Scientific Reports | 2016
Dirk L. Hoffmann; Mike Rogerson; Christoph Spötl; Marc Luetscher; Derek Vance; Anne H. Osborne; Nuri M. Fello; Gina E. Moseley
We present the first speleothem-derived central North Africa rainfall record for the last glacial period. The record reveals three main wet periods at 65-61 ka, 52.5-50.5 ka and 37.5-33 ka that lead obliquity maxima and precession minima. We find additional minor wet episodes that are synchronous with Greenland interstadials. Our results demonstrate that sub-tropical hydrology is forced by both orbital cyclicity and North Atlantic moisture sources. The record shows that after the end of a Saharan wet phase around 70 ka ago, North Africa continued to intermittently receive substantially more rainfall than today, resulting in favourable environmental conditions for modern human expansion.
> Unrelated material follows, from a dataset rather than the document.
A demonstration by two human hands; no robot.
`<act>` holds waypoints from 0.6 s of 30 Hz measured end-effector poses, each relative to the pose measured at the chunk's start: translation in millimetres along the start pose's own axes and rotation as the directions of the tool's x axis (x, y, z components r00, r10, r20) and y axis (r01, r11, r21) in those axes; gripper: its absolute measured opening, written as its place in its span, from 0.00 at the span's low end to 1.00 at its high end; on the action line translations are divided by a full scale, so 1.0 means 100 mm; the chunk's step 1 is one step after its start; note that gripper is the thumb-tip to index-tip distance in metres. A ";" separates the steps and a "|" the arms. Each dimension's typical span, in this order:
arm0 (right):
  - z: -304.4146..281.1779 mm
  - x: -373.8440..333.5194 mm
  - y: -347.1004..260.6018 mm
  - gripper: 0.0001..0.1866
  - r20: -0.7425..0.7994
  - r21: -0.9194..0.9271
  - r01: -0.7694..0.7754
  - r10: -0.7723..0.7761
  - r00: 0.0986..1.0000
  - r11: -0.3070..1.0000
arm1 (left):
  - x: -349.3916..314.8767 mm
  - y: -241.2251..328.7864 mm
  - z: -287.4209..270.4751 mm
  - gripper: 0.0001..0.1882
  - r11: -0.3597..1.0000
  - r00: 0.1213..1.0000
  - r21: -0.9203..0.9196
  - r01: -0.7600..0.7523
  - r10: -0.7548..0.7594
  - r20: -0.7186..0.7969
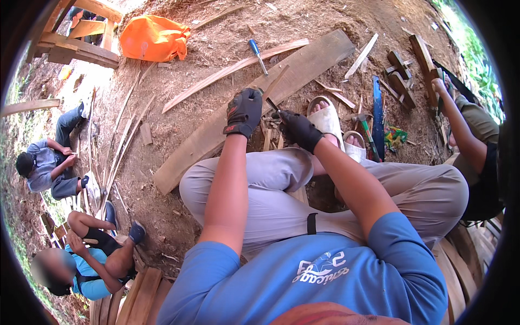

The encounter and subsequent mixture of Neanderthals and modern humans – which, on genetic evidence, is considered to have occurred between 60 and 50 ka – occurred synchronously with the wet phase between 52.5 and 50.5 ka. Based on genetic evidence the dispersal of modern humans into Eurasia started less than 55 ka ago. This may have been initiated by dry conditions that prevailed in North Africa after 50.5 ka. The timing of a migration reversal of modern humans from Eurasia into North Africa is suggested to be coincident with the wet period between 37.5 and 33 ka.